I purchased a Barnes & Noble Nook on Tuesday evening and so far my user experience of the device and the website has been thoroughly underwhelming to say the least.
Where do I start? Okay, let’s begin with the device itself. It feels cheap and plastic and even though the screen is a smidgeon larger than the one on my SONY PRS-505 e-book reader it actually appears smaller due to the design of the bezel.
Currently I have Oscar Wilde’s drug addled, half-lidded caricature staring back at me from the screen whilst it sits in standby mode. This is most certainly a feature I hope I can switch off – I remember seeing a related option under the configuration menu so I will be investigating that very soon.
Update: No way to switch off the feature completely, I can have “nature” or “authors” or “city scapes” but not actually just blank the screen. A minor annoyance but frankly I’d really like the option to switch off the background completely.
The packaging was utterly dreadful.

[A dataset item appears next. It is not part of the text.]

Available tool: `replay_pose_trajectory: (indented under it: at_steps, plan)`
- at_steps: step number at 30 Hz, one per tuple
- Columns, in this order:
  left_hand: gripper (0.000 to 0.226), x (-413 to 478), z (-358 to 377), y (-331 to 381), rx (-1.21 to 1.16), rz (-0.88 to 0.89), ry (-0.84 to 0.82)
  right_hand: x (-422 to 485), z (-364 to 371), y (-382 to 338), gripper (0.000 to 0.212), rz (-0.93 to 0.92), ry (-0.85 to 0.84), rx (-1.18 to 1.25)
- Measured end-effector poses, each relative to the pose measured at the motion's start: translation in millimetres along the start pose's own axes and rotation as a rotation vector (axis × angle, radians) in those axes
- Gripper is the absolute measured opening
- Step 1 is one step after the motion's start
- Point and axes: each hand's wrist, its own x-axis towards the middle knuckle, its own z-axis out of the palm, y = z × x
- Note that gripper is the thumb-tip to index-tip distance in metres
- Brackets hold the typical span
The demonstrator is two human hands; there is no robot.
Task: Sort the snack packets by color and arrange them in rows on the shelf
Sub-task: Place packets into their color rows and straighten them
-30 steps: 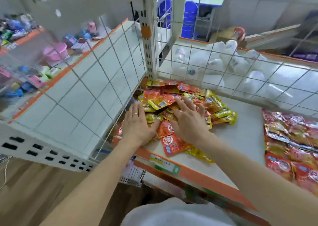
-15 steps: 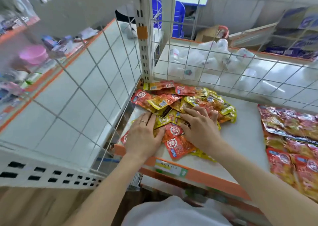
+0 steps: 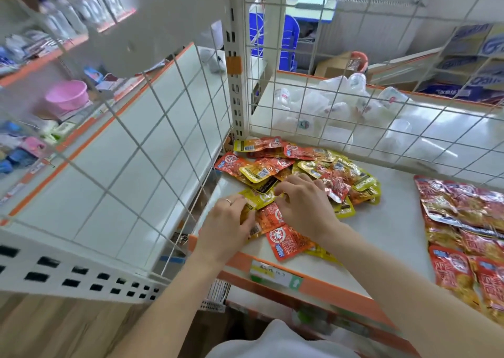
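A mixed pile of red and yellow snack packets (image 3: pixel 302 166) lies in the back left corner of the white shelf (image 3: pixel 387 232). My left hand (image 3: pixel 226 221) rests on the pile's near left edge, its fingers curled onto a yellow packet (image 3: pixel 259 198). My right hand (image 3: pixel 302 202) lies beside it on the pile, fingertips bent down on the same yellow packet. An orange-red packet (image 3: pixel 289 241) sticks out below my right wrist, near the shelf's front edge. Larger red packets (image 3: pixel 469 221) lie in rows at the right.
White wire mesh (image 3: pixel 354 112) closes the shelf at the back and the left. Behind the back mesh lie white plastic bottles (image 3: pixel 341 104). The orange front strip (image 3: pixel 313 281) carries a price label. A neighbouring shelf at left holds a pink basin (image 3: pixel 66 94).
Both hands have drawn slightly toward the shelf's front and closer together, and their fingers have curled onto a yellow packet. The camera has tilted up a little.
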Motion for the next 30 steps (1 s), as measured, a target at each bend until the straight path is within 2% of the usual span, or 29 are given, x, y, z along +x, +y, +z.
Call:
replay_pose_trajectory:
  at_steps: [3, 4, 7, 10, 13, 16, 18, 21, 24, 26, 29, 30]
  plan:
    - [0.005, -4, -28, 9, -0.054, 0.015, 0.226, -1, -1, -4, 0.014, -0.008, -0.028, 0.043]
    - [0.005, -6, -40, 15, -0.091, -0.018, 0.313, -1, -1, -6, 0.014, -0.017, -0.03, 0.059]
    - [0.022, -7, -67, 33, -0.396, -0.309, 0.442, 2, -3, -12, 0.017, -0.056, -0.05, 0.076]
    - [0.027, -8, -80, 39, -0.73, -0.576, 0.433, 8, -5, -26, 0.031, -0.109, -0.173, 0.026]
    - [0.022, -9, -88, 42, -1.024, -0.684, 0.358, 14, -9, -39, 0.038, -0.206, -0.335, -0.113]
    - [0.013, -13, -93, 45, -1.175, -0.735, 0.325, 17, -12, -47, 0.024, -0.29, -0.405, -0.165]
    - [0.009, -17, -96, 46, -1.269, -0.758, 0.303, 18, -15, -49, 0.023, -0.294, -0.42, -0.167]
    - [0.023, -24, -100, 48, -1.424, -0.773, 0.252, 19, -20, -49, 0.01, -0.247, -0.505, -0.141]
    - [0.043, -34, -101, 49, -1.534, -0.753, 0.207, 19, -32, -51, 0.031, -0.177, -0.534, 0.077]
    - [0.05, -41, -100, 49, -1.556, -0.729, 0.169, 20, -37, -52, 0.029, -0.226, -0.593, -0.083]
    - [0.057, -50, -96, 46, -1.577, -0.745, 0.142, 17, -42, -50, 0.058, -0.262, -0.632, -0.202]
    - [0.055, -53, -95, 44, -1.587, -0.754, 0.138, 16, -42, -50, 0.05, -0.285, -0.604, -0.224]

It seems that Barnes & Noble went for a “unique user experience” but when I describe it as worse than the Windows Vista packaging you will hopefully understand what I mean. I have never in my life ever purchased a product that gave me pause for thought to actually consider using Google to locate instructions on how to get the stupid fucking device out of the box it came in. I cannot imagine an elderly Grandmother ever figuring out how to extract the e-book reader from the box. I swear I came close to snapping the device in half trying to remove the plastic backing mount from it.

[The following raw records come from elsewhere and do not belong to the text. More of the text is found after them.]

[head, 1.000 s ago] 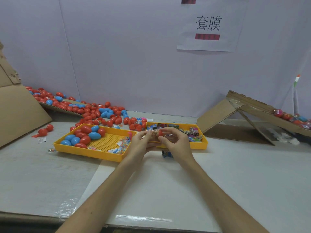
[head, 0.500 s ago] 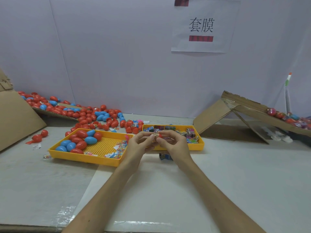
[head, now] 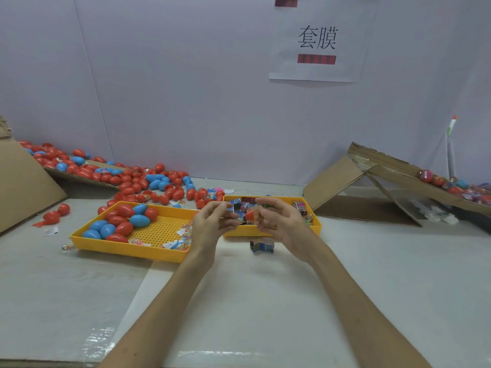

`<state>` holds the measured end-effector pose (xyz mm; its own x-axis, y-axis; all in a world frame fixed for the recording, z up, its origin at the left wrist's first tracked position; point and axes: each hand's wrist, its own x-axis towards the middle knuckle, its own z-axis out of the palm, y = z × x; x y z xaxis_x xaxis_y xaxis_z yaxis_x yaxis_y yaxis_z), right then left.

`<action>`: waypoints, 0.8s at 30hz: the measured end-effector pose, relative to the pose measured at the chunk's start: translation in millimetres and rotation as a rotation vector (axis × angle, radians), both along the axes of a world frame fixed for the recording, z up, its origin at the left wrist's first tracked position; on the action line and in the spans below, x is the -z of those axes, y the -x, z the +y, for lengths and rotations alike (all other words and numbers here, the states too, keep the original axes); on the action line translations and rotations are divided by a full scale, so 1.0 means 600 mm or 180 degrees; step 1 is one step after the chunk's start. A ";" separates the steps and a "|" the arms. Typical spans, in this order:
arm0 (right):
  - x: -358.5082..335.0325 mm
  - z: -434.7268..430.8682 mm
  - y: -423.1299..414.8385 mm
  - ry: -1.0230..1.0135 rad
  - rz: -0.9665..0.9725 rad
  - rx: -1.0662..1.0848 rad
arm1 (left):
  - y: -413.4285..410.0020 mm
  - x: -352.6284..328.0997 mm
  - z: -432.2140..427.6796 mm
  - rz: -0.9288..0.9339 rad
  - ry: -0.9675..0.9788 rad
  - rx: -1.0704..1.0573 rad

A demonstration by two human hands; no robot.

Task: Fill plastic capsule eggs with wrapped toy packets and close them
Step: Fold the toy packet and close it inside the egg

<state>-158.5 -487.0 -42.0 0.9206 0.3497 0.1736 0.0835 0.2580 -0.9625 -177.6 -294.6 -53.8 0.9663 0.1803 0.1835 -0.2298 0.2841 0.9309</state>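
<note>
My right hand (head: 281, 224) holds a small red capsule egg (head: 249, 215) in its fingertips, above the front rim of the right yellow tray (head: 316, 227), which holds wrapped toy packets (head: 301, 208). My left hand (head: 212, 224) hovers just left of the egg with fingers loosely curled; whether it grips anything is unclear. One wrapped packet (head: 261, 246) lies on the table below my hands. The left yellow tray (head: 127, 248) holds red and blue eggs (head: 125, 220) and some packets.
A heap of red and blue eggs (head: 138, 181) spreads behind the left tray from a cardboard ramp. Two red eggs (head: 54, 214) lie at the left. A folded cardboard chute (head: 372, 176) with finished eggs (head: 438, 180) stands at the right. A cardboard sheet (head: 24, 189) leans far left.
My hands, pressed together around the egg before, have drawn apart. The red egg stays with my right hand and my left hand has moved off to the left.
</note>
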 end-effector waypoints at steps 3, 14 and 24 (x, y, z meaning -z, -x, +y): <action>-0.026 -0.024 -0.009 0.0834 0.0154 -0.0763 | -0.002 0.000 0.003 -0.0009 -0.0051 -0.0101; -0.032 -0.090 -0.064 -0.0909 0.0137 0.2065 | -0.008 0.007 0.001 -0.0003 -0.0506 -0.0324; 0.010 -0.051 -0.022 0.1350 -0.1162 0.2146 | -0.007 0.003 0.010 -0.0162 -0.1094 -0.0990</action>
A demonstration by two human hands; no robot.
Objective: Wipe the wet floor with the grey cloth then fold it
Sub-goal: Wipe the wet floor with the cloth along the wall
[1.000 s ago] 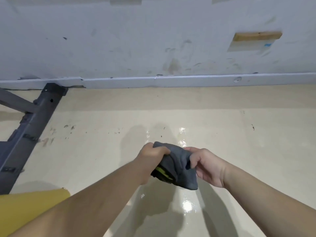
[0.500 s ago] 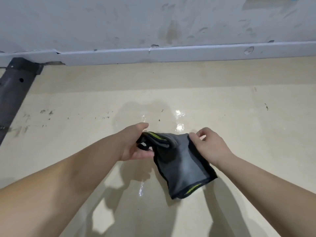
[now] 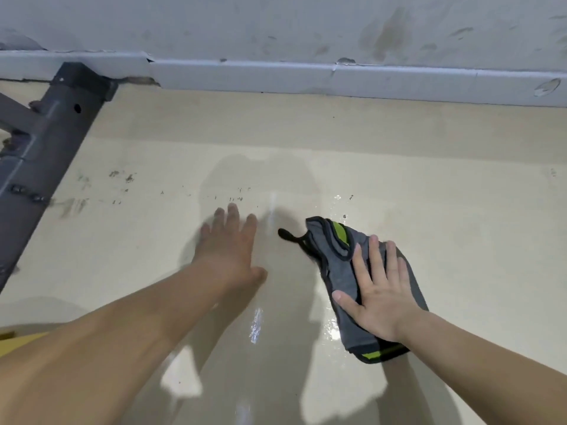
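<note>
The grey cloth (image 3: 339,265), edged in black with lime-green patches, lies crumpled on the glossy cream floor (image 3: 445,216). My right hand (image 3: 376,289) presses flat on top of it, fingers spread, covering its middle. A black loop sticks out from the cloth's far left corner. My left hand (image 3: 230,243) is blurred, palm down with fingers apart, over the bare floor to the left of the cloth and not touching it. Wet shine shows on the floor between my hands and just beyond the cloth.
A dark grey metal frame leg (image 3: 40,148) runs diagonally at the far left up to the white skirting (image 3: 306,76) of the scuffed wall. Dark specks (image 3: 122,176) dot the floor left of centre. A yellow edge (image 3: 21,338) shows at the lower left.
Both hands held the cloth in the air before. Now it lies on the floor under my flat right hand, and my left hand has let go and moved left.
</note>
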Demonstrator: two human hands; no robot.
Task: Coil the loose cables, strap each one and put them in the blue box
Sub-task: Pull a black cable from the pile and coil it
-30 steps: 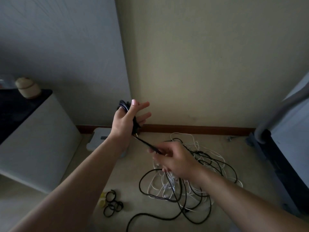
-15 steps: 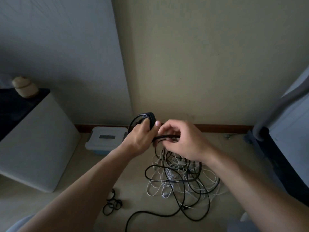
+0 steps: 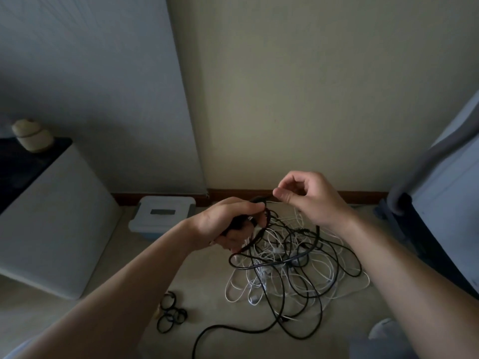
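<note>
Just right of the blue box (image 3: 166, 216), my left hand (image 3: 230, 224) grips the coiled black cable (image 3: 260, 199) while my right hand (image 3: 311, 200), pinching its next stretch, has risen, so I reckon another loop is due.

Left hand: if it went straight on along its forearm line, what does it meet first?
Probably the right hand. The left hand, gripping the coiled black cable, points up and right, and the right hand pinches that same cable just ahead. With only one view, depth is uncertain.
</note>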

God forbid that you should buy one of these devices for a journey, only to open the device up at the airport ready for some hot reading action to realise you need a computer, with internet connection, to actually be able to use it for what it was meant for, i.e. reading books. Why Barnes & Noble couldn’t have let you register for a B&N account directly on the device, without the need for a computer leaves me scratching my head.
As far as the Barnes & Noble website goes, I never thought I would encounter a more poorly implemented bookstore web application than the one that SONY has for their devices but Barnes & Nobles, I congratulate on utterly failing to be better than Borders/SONY bookstore.

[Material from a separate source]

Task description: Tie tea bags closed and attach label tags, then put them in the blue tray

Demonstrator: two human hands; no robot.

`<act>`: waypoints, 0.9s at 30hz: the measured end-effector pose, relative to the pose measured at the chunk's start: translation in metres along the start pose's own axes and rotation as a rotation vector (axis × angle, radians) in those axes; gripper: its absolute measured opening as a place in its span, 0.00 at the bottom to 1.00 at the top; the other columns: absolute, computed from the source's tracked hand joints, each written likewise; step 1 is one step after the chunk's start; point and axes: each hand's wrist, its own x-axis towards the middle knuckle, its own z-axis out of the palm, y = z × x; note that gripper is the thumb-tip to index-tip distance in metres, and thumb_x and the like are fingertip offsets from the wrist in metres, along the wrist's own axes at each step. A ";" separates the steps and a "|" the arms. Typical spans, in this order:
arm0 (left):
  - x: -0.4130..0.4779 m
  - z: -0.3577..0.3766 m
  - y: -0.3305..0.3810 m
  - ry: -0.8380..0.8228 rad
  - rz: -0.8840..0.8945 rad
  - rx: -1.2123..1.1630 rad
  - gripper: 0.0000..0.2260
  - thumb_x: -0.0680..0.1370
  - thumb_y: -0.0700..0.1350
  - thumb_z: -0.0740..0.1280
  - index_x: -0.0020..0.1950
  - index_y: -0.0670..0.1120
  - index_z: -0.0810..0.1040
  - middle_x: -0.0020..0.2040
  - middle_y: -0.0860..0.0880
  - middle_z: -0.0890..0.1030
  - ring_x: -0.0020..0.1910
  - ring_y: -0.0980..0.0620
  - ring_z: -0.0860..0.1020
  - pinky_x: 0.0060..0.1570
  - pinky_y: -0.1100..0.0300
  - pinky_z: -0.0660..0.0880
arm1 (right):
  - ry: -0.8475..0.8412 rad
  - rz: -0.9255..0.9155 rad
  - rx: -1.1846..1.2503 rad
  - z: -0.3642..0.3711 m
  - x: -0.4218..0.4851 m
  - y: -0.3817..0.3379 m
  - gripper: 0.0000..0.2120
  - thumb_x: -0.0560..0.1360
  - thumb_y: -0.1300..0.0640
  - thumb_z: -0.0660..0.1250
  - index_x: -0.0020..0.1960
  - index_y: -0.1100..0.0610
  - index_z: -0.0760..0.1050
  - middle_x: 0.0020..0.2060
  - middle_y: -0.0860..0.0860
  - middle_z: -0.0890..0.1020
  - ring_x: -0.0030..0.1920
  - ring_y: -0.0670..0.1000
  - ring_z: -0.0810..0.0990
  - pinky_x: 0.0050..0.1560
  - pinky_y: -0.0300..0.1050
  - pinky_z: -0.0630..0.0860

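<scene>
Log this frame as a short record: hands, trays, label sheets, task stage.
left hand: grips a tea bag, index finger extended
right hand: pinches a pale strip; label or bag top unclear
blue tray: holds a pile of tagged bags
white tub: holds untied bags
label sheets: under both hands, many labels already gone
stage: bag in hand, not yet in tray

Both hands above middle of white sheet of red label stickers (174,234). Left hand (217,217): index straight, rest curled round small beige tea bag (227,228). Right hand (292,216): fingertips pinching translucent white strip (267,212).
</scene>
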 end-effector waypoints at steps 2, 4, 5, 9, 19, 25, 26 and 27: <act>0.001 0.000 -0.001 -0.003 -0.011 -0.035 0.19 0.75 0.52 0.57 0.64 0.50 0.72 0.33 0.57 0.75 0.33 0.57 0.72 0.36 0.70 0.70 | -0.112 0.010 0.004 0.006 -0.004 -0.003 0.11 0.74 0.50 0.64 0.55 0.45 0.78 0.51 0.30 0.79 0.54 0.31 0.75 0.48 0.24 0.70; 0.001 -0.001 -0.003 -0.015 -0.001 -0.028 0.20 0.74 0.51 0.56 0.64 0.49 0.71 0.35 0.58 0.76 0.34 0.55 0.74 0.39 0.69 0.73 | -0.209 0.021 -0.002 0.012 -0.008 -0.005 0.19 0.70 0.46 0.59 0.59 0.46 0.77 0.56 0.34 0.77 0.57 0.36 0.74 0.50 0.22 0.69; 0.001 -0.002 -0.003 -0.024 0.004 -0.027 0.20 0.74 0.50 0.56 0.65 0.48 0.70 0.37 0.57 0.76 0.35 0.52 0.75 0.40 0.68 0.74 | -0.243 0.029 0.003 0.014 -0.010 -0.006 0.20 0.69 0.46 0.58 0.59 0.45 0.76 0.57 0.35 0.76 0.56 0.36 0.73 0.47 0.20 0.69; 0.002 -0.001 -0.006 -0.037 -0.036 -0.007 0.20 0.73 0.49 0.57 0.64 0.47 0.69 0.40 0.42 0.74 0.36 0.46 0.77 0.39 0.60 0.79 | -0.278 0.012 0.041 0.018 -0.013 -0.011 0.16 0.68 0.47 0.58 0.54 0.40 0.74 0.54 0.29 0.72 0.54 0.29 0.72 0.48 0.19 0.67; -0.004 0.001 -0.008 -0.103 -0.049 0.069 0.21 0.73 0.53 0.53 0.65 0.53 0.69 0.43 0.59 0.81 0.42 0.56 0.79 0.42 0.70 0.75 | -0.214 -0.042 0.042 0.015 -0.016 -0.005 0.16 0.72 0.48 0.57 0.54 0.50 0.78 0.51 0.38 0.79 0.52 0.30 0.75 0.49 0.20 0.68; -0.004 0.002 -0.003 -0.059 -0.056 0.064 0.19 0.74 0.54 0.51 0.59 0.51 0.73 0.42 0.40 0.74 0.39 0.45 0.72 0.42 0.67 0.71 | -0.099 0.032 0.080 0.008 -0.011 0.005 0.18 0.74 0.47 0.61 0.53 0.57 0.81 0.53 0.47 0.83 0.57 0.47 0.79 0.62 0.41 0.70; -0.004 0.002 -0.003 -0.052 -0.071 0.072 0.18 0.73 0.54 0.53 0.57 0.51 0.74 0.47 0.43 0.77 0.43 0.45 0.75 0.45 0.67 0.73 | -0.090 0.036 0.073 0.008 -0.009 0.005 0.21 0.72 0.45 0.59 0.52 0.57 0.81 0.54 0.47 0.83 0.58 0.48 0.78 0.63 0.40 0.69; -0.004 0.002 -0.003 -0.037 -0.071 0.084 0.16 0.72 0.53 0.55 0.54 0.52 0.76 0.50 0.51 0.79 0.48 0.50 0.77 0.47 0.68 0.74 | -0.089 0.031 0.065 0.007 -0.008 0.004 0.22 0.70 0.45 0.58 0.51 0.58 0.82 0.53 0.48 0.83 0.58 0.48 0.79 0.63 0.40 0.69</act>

Barnes & Noble’s website experience is sloooowww. I mean, really slow. Like, 56K modem slow. I’ve tried using it on a number of different computers, including my utter beast of a workstation, and various high-speed internet connections in different cities at different times and it just crawls. This isn’t a case of the website undergoing maintenance, this is just a slow, slow, slow website that needs some serious infrastructure work.
The user interface experience on the website is dreadful, requiring so many clicks to actually browse for and purchase a book that your impulse purchases will have utterly evaporated long before you ever click “download.”
The B&N bookstore website doesn’t work correctly in Firefox, many features are broken due to poor coding of CSS, including the search box. I suspect that it is geeks that are primarily buying the Nook and if that is the case, then they are most likely running Firefox or Safari, surely you should ensure your website actually works for the people who are buying your product?
Your personal book library on the website is managed through a Flash application which is rather poorly implemented. It frequently crashes, runs sluggishly slow, animates various pop-ups for no particular reason, forces you to navigate your library in a single small window – God forbid you should actually have, you know, a few hundred e-books – fails to remember options you have set such as zoom level, sort order, or many other settings. Again, because the website is so slow, the Flash application responds with appropriate sluggishness.
I’ve spent only a few hours with the device, and I am currently considering returning it to the bookstore where I purchased it and asking for a refund. It really is a sad little device with a poor end-user experience. I really was hoping for a better user experience than my SONY PRS-505 but unfortunately, this isn’t it.
I really wanted to like this device. I really wanted to replace my PRS-505, but I am really disappointed in the whole end-to-end user experience, from the packaging, to the device, to the website. Because of these problems it really colours my thoughts and final judgement of what the device is for: reading books. Yes, it lets me do that just fine, but the rest of the experience is just so poor that I would rather stick with the devil I know than use a new device that has questionable longevity and an even more questionable user-experience.
Maybe in a few years I will take another look at the Barnes & Noble Nook, but I will be returning the device to the store just a few days after purchase because it is plainly and simply a dreadful thing to inflict on anyone who loves reading books.
For now I will be sticking with the SONY PRS-505 and Calibre software until either the SONY Daily Edition or the Kindle DX prove themselves viable alternatives.